What you are asked to do =>
Reproduce the listing exactly, with no pictures in your copy.

Dataset content =>
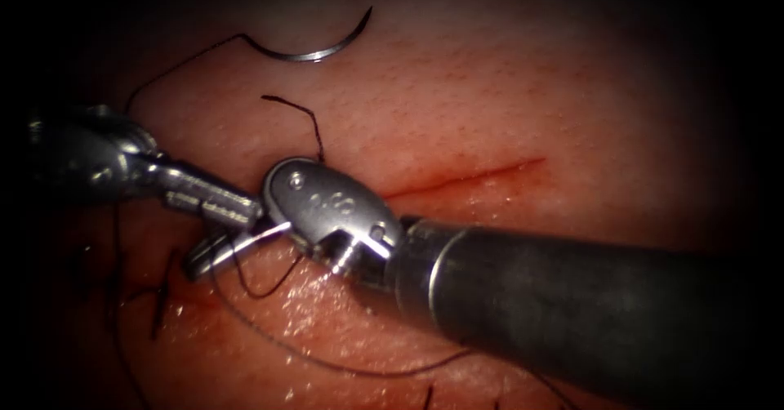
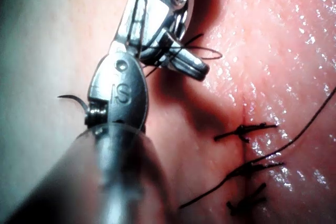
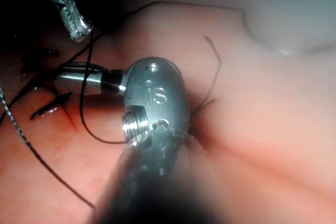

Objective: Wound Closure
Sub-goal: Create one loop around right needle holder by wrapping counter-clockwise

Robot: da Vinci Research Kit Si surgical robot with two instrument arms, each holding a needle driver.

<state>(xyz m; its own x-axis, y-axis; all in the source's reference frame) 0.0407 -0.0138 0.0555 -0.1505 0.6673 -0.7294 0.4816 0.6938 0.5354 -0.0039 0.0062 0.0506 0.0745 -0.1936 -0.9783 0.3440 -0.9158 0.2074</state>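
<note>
The curved needle (image 1: 314,53) lies free on the tissue (image 1: 506,100), far from the cut (image 1: 465,177) and not in it; neither tool holds it. Its thread (image 1: 175,65) runs left and down toward my left tool (image 1: 216,206), whose jaws look shut on the thread (image 3: 89,45). My right tool (image 1: 208,255) reaches in from the right, its tip just under the left tool's. A loop of thread (image 3: 84,127) hangs around that tip (image 3: 79,80). A short thread tail (image 1: 306,120) rises from the cut beside the right tool's wrist (image 1: 327,202).
Finished dark stitches (image 2: 244,129) cross the closed part of the cut on the left (image 1: 159,296). A long slack strand (image 1: 343,367) lies over the wet tissue in front. The right shaft (image 1: 572,296) covers the lower right.
</note>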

Your response =>
Objective: Wound Closure
Sub-goal: Create one loop around right needle holder by wrapping counter-clockwise

Robot: da Vinci Research Kit Si surgical robot with two instrument arms, each holding a needle driver.

<state>(xyz m; its own x-axis, y-axis; all in the source's reference frame) 0.0407 -0.0138 0.0555 -0.1505 0.6673 -0.7294 0.4816 0.6938 0.5354 -0.0039 0.0062 0.0506 0.0745 -0.1936 -0.9783 0.3440 -0.9158 0.2074</state>
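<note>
The curved needle (image 1: 314,53) lies free on the tissue (image 1: 506,100), far from the cut (image 1: 465,177) and not in it; neither tool holds it. Its thread (image 1: 175,65) runs left and down toward my left tool (image 1: 216,206), whose jaws look shut on the thread (image 3: 89,45). My right tool (image 1: 208,255) reaches in from the right, its tip just under the left tool's. A loop of thread (image 3: 84,127) hangs around that tip (image 3: 79,80). A short thread tail (image 1: 306,120) rises from the cut beside the right tool's wrist (image 1: 327,202).
Finished dark stitches (image 2: 244,129) cross the closed part of the cut on the left (image 1: 159,296). A long slack strand (image 1: 343,367) lies over the wet tissue in front. The right shaft (image 1: 572,296) covers the lower right.
</note>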

With that, the output is complete.